Düşünün, bu kararın günlük hayata yansımalarını. Sabah metrobüste oturan bir anne, çocuğunun okul taksitini düşünürken, kira derdini de ekliyor. Artık, IBAN oyunuyla korkutulamayacak. Sosyal medyada, kiracı grupları bu haberi paylaşacak; "Haklarımız var!" diye haykıracaklar. Ev sahipleri dernekleri ise itiraz edecek, ama yargı konuşmuş. Gelecekte, belki yasal düzenlemelerle IBAN paylaşımı zorunlu hale gelecek; kira sözleşmeleri dijitalleşecek. Ama şimdilik, bu karar bir zafer çanı. Kiracılar, evlerini korurken, ev sahipleri adil davranmayı öğrenecek.
Bu hikaye, sadece bir dava değil; bir ders. İstanbul'un taş döşeli sokaklarında, adaletin nasıl işlediğini gösteriyor. Kiracı, evine döndü; ev sahibi, planını gözden geçirdi.
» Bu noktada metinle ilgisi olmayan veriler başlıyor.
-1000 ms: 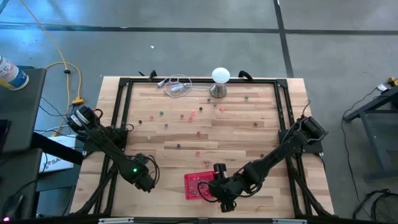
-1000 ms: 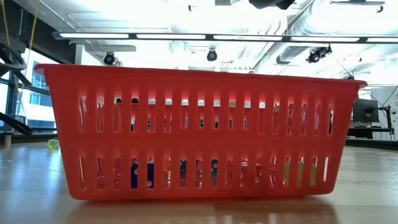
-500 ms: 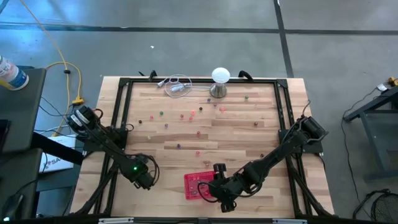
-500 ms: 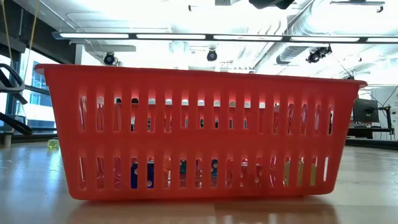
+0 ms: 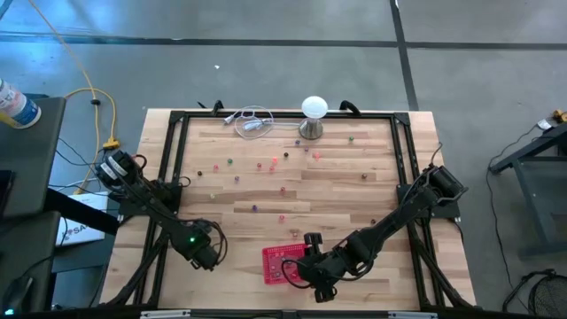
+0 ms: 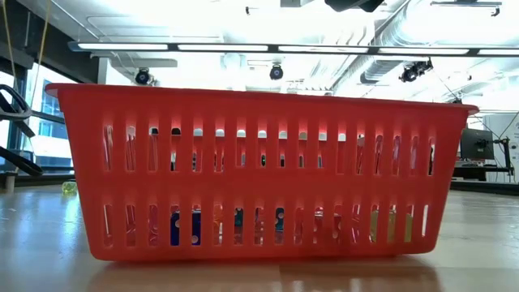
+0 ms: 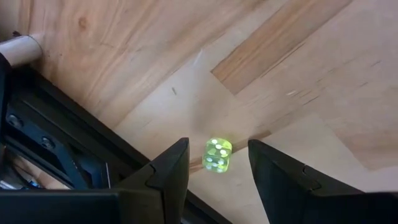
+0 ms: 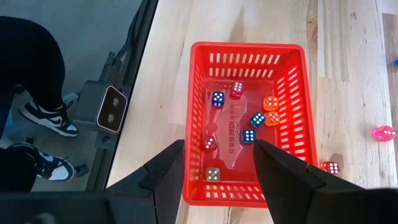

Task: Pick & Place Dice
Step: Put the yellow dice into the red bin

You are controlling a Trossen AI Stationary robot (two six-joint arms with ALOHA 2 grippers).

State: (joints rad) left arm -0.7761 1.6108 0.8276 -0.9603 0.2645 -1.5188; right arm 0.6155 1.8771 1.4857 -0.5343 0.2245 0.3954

Ama asıl kazanan, sistem: Mağduriyetler azalacak, uyuşmazlıklar çözülecek. Eğer siz de bir kiracıysanız, sözleşmenizi gözden geçirin; ev sahibiyseniz, şeffaf olun. Bu karar, yarınki davalar için yol gösteriyor. Heyecan verici değil mi? Adalet, bazen en beklenmedik anda, en basit bir IBAN'la geliyor. Ve bu, sadece başlangıç.